Pada akhirnya, setiap kader perlu menyadari bahwa Persyarikatan ini terlalu besar untuk diperlakukan sebagai ruang kepentingan kecil. Muhammadiyah adalah amanah sejarah, amanah umat, dan amanah dakwah. Di dalamnya ada jejak ulama, pendidik, dokter, guru, saudagar, relawan, ibu-ibu ‘Aisyiyah, anak-anak muda, dan jutaan orang tulus yang bekerja tanpa banyak disebut. Mereka mengajarkan bahwa amal terbaik sering kali tidak bising, tetapi terasa. Tidak selalu viral, tetapi mengakar.
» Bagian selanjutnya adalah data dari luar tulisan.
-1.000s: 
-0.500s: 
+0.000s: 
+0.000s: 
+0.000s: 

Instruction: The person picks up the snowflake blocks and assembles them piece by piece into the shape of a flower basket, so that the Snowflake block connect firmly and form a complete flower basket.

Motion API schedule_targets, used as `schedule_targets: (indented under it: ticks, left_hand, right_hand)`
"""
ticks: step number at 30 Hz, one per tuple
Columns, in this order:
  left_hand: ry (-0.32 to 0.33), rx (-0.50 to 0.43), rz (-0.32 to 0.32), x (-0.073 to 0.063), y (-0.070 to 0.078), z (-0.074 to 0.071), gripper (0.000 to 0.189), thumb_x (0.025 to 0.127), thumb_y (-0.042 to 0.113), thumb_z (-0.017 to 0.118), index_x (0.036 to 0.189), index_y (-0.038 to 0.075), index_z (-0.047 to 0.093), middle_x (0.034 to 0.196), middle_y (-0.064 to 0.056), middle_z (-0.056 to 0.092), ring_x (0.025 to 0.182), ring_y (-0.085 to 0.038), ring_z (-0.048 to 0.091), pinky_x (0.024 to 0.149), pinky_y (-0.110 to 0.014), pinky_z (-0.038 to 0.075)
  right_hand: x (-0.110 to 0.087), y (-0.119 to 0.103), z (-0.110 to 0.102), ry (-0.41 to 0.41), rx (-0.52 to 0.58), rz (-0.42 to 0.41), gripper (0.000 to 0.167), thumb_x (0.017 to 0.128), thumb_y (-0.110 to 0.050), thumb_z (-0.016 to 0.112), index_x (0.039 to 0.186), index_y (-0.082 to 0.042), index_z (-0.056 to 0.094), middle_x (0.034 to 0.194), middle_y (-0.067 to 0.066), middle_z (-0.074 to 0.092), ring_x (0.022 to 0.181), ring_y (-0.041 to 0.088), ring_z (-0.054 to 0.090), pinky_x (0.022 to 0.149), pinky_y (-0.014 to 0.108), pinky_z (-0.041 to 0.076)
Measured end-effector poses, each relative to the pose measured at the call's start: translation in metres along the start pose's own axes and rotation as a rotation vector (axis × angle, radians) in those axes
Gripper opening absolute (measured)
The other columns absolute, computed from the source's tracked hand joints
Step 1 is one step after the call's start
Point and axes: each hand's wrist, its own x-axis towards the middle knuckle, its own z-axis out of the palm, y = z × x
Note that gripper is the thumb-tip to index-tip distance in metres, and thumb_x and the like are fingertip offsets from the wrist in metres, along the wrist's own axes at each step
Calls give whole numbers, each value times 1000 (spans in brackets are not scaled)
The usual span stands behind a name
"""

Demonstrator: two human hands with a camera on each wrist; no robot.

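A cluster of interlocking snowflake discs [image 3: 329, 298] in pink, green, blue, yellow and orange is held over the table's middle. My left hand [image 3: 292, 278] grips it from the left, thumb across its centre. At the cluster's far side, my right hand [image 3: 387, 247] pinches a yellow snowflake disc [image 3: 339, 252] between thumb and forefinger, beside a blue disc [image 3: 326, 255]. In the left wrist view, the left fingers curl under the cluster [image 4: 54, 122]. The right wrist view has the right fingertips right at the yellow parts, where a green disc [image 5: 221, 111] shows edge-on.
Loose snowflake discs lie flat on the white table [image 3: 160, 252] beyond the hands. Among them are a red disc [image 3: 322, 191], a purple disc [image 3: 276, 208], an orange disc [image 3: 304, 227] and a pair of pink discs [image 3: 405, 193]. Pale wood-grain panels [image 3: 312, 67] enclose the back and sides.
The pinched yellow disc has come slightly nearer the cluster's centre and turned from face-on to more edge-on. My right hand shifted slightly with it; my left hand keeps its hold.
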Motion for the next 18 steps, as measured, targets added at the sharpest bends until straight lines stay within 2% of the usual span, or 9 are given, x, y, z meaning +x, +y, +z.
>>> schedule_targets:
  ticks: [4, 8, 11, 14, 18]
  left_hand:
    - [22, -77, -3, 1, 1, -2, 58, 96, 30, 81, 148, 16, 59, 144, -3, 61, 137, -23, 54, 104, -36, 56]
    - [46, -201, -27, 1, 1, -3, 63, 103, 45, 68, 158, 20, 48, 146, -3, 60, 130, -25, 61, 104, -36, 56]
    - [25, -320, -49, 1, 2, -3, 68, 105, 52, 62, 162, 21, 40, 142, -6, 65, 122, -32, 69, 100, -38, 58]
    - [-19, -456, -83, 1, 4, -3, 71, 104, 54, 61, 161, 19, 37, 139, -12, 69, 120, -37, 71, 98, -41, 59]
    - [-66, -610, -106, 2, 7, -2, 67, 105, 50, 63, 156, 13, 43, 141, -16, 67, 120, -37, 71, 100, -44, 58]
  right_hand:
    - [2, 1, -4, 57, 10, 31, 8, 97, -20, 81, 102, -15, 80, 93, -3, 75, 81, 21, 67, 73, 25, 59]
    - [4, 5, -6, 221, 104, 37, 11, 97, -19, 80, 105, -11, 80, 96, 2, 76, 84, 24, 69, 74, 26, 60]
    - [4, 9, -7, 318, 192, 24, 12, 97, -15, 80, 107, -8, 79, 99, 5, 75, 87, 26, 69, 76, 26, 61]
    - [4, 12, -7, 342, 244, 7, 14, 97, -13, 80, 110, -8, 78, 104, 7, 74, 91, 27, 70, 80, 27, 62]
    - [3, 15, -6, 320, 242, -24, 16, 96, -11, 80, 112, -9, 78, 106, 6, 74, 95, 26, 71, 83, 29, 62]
Tidak selalu dipuji, tetapi memberi kehidupan.
Maka marilah kita kembali kepada makna amal yang paling jernih. Bekerja bukan untuk terlihat, tetapi untuk memberi manfaat. Memimpin bukan untuk dihormati, tetapi untuk melayani. Berorganisasi bukan untuk mencari tempat, tetapi untuk memperluas maslahat. Berdakwah bukan untuk merasa paling benar, tetapi untuk menghadirkan rahmat. Menjadi kader Muhammadiyah berarti bersedia memperbaiki diri terus-menerus, menguatkan keluarga, melayani masyarakat, mencerdaskan umat, dan membangun peradaban dengan ilmu, iman, akhlak, dan keikhlasan.
Amal adalah jejak kita. Amal adalah bahasa paling jujur dari iman kita. Amal adalah cara kita menjawab panggilan zaman. Dan bagi kader Persyarikatan, amal bukan sekadar kerja; ia adalah ibadah, pengabdian, dan jalan panjang menuju ridha Allah.